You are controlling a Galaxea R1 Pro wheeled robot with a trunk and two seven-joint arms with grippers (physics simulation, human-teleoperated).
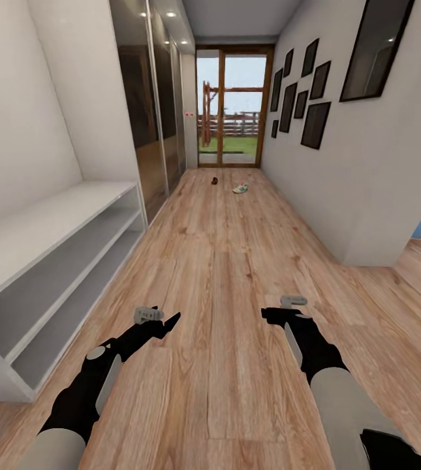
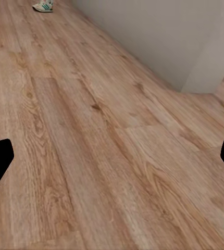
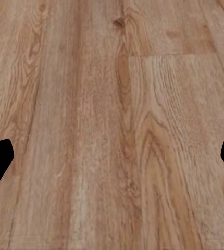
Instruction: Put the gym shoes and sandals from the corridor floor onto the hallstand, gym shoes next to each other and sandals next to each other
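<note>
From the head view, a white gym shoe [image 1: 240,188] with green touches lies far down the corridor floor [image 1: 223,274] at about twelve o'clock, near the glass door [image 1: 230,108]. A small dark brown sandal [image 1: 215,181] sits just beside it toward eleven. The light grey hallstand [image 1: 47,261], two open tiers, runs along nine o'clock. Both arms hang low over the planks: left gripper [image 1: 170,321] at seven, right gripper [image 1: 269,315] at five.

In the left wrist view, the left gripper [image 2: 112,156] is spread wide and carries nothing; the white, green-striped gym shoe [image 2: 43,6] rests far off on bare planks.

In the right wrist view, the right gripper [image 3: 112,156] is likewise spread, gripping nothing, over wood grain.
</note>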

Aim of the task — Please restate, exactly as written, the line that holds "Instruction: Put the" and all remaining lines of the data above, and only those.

Result —
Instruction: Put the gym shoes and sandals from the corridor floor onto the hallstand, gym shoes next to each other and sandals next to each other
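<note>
From the head view, a white gym shoe [image 1: 240,188] with green touches lies far down the corridor floor [image 1: 223,274] at about twelve o'clock, near the glass door [image 1: 230,108]. A small dark brown sandal [image 1: 215,181] sits just beside it toward eleven. The light grey hallstand [image 1: 47,261], two open tiers, runs along nine o'clock. Both arms hang low over the planks: left gripper [image 1: 170,321] at seven, right gripper [image 1: 269,315] at five.

In the left wrist view, the left gripper [image 2: 112,156] is spread wide and carries nothing; the white, green-striped gym shoe [image 2: 43,6] rests far off on bare planks.

In the right wrist view, the right gripper [image 3: 112,156] is likewise spread, gripping nothing, over wood grain.
</note>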

At this stage, the exercise is finished.